— PROVIDED DATA —
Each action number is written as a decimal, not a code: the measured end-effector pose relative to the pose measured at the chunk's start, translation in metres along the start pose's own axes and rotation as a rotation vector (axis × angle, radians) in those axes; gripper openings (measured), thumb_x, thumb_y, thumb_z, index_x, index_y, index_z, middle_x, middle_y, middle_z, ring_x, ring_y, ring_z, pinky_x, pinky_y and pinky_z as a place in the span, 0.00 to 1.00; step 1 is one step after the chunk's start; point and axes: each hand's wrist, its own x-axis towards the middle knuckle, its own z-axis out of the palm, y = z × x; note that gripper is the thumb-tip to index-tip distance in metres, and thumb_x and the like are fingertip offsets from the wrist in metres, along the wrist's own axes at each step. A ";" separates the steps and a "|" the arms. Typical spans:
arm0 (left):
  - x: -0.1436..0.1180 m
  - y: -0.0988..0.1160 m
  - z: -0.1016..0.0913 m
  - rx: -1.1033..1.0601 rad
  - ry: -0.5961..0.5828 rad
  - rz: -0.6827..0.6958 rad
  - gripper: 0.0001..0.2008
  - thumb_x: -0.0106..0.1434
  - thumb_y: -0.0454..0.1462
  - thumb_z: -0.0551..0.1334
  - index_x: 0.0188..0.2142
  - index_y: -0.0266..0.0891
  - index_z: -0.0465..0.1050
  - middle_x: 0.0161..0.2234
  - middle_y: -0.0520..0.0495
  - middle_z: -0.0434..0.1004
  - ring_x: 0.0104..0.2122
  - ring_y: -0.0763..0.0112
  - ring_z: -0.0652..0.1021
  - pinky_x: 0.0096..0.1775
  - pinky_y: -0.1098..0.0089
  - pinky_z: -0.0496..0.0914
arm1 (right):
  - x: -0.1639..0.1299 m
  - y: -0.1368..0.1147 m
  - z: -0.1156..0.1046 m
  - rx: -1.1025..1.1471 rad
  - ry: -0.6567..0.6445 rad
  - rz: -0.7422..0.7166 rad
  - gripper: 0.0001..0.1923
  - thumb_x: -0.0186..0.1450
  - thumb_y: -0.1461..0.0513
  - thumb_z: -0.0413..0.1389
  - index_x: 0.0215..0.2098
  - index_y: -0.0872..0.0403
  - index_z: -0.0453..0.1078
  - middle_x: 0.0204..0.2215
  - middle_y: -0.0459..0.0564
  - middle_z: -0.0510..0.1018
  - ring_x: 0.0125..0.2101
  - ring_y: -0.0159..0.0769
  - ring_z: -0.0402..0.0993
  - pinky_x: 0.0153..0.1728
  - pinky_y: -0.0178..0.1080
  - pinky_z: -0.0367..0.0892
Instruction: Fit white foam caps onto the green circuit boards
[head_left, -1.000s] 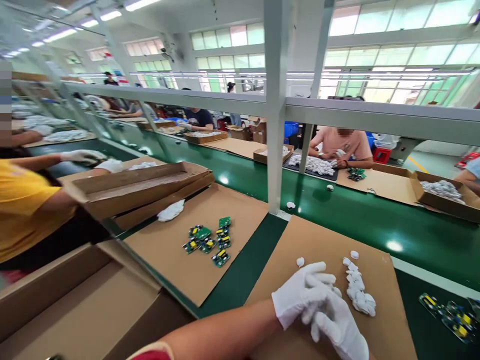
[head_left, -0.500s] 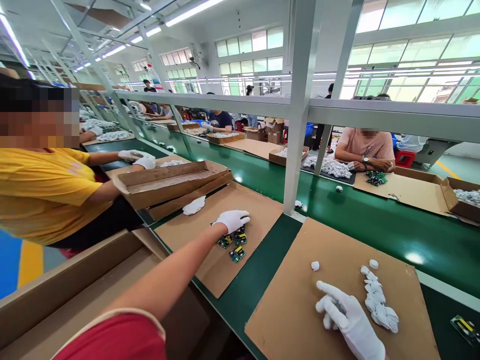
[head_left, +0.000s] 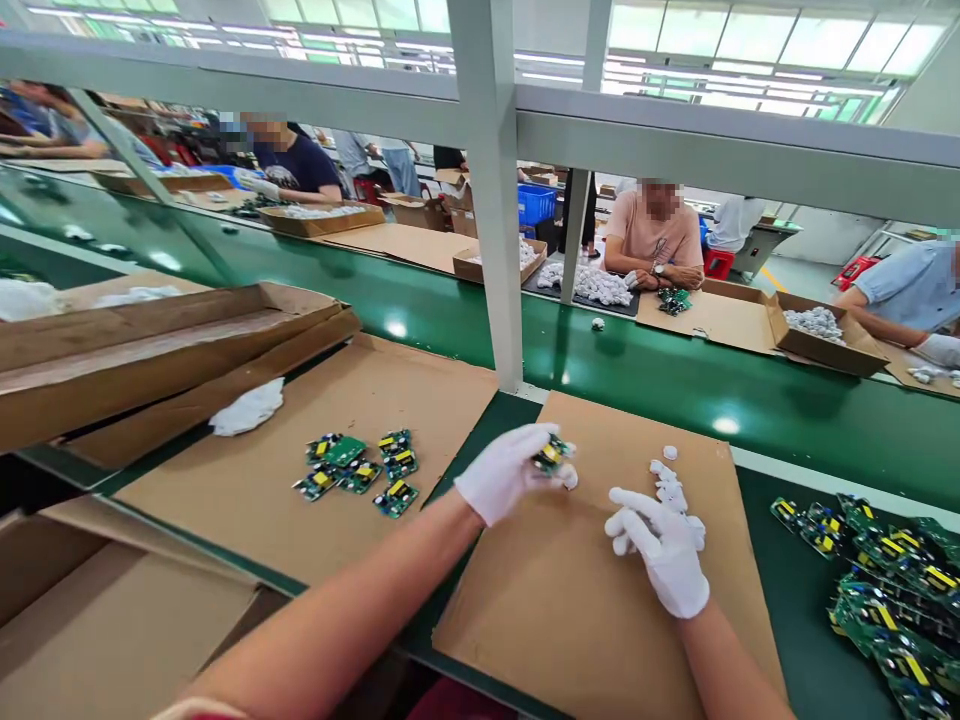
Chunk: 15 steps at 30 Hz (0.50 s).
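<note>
Cardboard sheet (head_left: pixel 570 640) under left hand (head_left: pixel 504 472) with circuit board (head_left: pixel 551 455), bare forward edge.

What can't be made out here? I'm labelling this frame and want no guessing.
Head view:
- Small green circuit board: mostly covered by the white-gloved left hand.
- White-gloved right hand: its curled fingers hide whether it grips a small white plastic piece.
- Pile of green circuit boards: cut off by the right edge.
</note>
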 end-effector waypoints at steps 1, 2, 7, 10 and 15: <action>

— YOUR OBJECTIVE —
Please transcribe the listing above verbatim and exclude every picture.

— PROBLEM SOLUTION —
Each action number is written as a decimal, not a code: the measured end-effector pose relative to the pose measured at the chunk's start, translation in metres along the start pose's own axes and rotation as a rotation vector (axis × angle, radians) in those axes; gripper openings (measured), thumb_x, thumb_y, thumb_z, index_x, index_y, index_z, middle_x, middle_y, middle_z, ring_x, ring_y, ring_z, pinky_x, pinky_y and pinky_z as a place in the span, 0.00 to 1.00; step 1 is one step after the chunk's start; point and axes: each hand's wrist, its own x-axis towards the middle knuckle, its own z-axis out of the palm, y = z × x; note that gripper is the thumb-tip to index-tip distance in metres, and thumb_x and the like are fingertip offsets from the wrist in metres, along the wrist's own axes at each step. A ";" separates the steps and a "|" the arms. Typical spans:
arm0 (left):
  - x: -0.1436..0.1180 m
  - y: -0.0988..0.1160 m
  - z: -0.1016..0.0913 m
  - rx: -1.1033..1.0601 rad
  - ry: -0.5961..0.5828 rad
  - rz: -0.6827..0.6958 rad
  - gripper: 0.0001..0.2008
  - thumb_x: -0.0106..0.1434
  - thumb_y: -0.0454..0.1462
  - thumb_z: -0.0551..0.1334
  - index_x: 0.0188..0.2142
  - index_y: -0.0266..0.0891
  - index_z: -0.0465..0.1050
  - middle_x: 0.0161..0.2234
  - middle_y: -0.0520..0.0495
  - middle_z: -0.0434..0.1004
  - ring_x: 0.0104..0.2122
  - ring_y: -0.0763..0.0112
  - ring_z: -0.0652..0.1021
  - pinky_x: 0.0096..0.1775
  - pinky_y: -0.1098..0.0089
  - pinky_z: -0.0496..0.0914
arm1 (right):
  - x: -0.1639..0.1299 m
  - y: -0.1368..0.1147 m
  - z: -0.1156..0.1046 m
  - rx: -1.1025..1.1471 rad
  - ry: -0.6567..0.6445 rad
  - rz: -0.7422..0.7166 rad
  - gripper: 0.0001..0.1923
  - thumb_x: -0.0186..0.1450
  - thumb_y: -0.1461..0.0513
  - thumb_z: -0.0413..0.1389
  - index_x: 0.0215..0.2098
  - index_y: -0.0872..0.0403
  - index_z: -0.0453..0.1078
  - middle_x: 0.0204..0.2215
  - middle_y: -0.0459..0.0564
  - middle_z: -0.0510..0.1018
  - ring_x: 0.0125..0.2101
  - ring_y: -0.0159..0.0769
  - ring_z: -0.0402..0.0993
  - pinky_x: 0.0153..0.1728
  - pinky_y: -0.0178..0.1080
  - pinky_z: -0.0367..0.0892
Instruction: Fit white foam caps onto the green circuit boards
[head_left, -1.000s] 
[head_left, -0.500s] 
[head_left, +0.000s] 
Chunk: 15 steps at 30 Hz (0.50 s).
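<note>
Cardboard sheet (head_left: pixel 570 640) under left hand (head_left: pixel 504 472) with circuit board (head_left: pixel 551 455), bare forward edge.

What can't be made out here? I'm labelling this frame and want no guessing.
Head view:
- Small green circuit board: mostly covered by the white-gloved left hand.
- White-gloved right hand: its curled fingers hide whether it grips a small white plastic piece.
- Pile of green circuit boards: cut off by the right edge.
</note>
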 end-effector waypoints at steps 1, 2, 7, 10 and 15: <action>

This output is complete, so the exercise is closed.